シリコンバレーが台頭し、クラウド活用が進むようになったことで日本国内のソフトウェアエンジニアの地位向上も進み、優秀なプログラマーが誕生するようになった、とロメロ氏は語る。そして今後は、スタートアップと教育機関が連携し、次なる経済成長が生まれるとも予測する。
1945年の財閥解体から既に80年が経過した。その影響から脱して日本のソフトウェアが発展することに期待したいものだ。
上司X: 日本のソフトウェアが世界と比較するとイマイチなのは財閥のせいだ、という話だよ。
ブラックピット: 財閥ですか。うーむ。もちろん今は昔、という話ですけど、いわゆる「四大財閥」に関わる企業って今もたくさんありますよね。
上司X: あるね。コングロマリットで事業を展開する企業は世界的にも少なくないし、必ずしも否定されるものもないとは思うけど。ロメロ氏が言うように、日本のソフトウェア業界の発展を妨げた要因だとすると……。
ブラックピット: いずれにしたって今さら感はありますけどね。
上司X: そう言うなよ。こういう分析があるって話なんだから。
ブラックピット: ええ、そうですね。
上司X: でも、財閥や解体後の企業グループの存在がなかったら、日本経済の発展はなかったかもしれないわけでな。
ブラックピット: そうですよね。結局過去のことは振り返っても仕方ないんですし。前向きに生きましょう!
上司X: ずいぶんポジティブだな(笑)。ともかく、これからは日本のソフトウェアの質がさらに向上することを期待するしかないだろう。俺たちも何か貢献できるかもしれんしな。
年齢:36歳(独身)
所属:某企業SE(入社6年目)
昔レーサーに憧れ、夢見ていたが断念した経歴を持つ(中学生の時にゲームセンターのレーシングゲームで全国1位を取り、なんとなく自分ならイケる気がしてしまった)。愛車は黒のスカイライン。憧れはGTR。
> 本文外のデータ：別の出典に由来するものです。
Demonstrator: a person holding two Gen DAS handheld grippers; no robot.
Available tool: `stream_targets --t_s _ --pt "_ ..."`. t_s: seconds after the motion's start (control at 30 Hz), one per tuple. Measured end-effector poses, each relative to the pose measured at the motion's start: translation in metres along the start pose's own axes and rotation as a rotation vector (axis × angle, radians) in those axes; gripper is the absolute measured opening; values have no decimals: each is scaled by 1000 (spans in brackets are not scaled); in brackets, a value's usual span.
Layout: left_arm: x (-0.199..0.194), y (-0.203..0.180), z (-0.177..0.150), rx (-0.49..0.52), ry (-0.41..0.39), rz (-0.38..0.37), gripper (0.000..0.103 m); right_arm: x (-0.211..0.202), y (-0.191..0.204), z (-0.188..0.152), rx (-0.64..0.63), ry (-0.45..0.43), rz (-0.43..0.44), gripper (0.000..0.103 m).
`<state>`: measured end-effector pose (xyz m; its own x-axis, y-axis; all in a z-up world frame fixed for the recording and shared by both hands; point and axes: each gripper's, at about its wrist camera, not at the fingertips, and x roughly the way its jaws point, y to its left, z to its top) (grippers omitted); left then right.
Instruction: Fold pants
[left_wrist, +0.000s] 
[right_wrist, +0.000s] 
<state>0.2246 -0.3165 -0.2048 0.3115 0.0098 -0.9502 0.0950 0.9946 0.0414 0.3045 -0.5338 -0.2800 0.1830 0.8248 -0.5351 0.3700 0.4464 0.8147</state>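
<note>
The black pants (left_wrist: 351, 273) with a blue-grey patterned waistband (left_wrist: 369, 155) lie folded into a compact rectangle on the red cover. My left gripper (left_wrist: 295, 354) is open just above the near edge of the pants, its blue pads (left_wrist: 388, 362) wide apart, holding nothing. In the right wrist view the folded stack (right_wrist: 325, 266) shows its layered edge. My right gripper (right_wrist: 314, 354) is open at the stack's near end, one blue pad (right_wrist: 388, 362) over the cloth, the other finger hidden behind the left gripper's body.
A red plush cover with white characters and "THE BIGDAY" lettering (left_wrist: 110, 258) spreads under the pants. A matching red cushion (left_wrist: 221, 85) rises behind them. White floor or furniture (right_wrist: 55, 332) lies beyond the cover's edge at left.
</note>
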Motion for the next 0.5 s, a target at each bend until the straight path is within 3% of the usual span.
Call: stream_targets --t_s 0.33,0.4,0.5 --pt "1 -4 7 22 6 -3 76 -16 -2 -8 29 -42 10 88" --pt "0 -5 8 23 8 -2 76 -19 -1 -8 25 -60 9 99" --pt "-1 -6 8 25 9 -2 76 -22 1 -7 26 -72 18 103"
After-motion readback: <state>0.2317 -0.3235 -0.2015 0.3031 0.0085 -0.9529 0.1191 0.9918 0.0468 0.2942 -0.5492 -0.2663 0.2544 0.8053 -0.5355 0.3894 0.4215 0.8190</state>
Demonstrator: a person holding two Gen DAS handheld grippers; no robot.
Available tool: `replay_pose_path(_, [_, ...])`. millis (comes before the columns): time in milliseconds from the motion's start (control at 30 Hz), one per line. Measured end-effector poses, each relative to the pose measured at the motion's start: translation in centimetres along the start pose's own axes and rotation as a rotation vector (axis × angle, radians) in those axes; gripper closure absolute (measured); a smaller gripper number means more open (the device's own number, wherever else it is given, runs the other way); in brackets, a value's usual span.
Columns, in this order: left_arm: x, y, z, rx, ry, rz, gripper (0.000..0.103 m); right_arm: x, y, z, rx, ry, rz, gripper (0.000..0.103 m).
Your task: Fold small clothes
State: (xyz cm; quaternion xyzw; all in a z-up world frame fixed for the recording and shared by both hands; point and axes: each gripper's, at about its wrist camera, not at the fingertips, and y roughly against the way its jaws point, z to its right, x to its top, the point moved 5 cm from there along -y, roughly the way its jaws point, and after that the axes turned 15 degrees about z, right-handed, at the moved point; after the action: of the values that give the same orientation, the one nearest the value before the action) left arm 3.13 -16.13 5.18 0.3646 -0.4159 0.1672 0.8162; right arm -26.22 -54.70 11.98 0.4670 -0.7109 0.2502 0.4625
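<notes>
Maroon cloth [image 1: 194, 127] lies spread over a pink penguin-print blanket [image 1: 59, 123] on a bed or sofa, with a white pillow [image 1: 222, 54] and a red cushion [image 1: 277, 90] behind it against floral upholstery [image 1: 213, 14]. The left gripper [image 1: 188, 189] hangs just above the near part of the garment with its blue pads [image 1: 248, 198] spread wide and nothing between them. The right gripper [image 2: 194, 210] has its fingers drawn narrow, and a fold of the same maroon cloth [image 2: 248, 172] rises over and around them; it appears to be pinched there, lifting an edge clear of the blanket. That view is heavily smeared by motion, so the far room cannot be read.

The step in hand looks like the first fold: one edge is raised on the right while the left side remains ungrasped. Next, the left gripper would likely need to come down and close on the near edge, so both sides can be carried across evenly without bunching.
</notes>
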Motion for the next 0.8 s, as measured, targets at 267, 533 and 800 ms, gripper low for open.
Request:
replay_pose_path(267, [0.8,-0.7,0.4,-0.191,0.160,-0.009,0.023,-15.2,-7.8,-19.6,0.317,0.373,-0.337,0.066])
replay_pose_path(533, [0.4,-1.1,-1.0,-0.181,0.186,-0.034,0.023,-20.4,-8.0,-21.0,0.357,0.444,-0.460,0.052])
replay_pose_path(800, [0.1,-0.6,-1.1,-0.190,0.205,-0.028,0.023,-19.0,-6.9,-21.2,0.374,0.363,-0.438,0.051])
車とF1観戦が趣味。笑いはもっぱらシュールなネタが好き。
年齢:46歳
所属:某企業システム部長(かなりのITベテラン)
中学生のときに秋葉原のBit-INN(ビットイン)で見たTK-80に魅せられITの世界に入る。以来ITひと筋。もともと車が趣味だったが、ブラックピットの影響で、つい最近F1にはまる。愛車はGTR(でも中古らしい)。人懐っこく、面倒見が良い性格。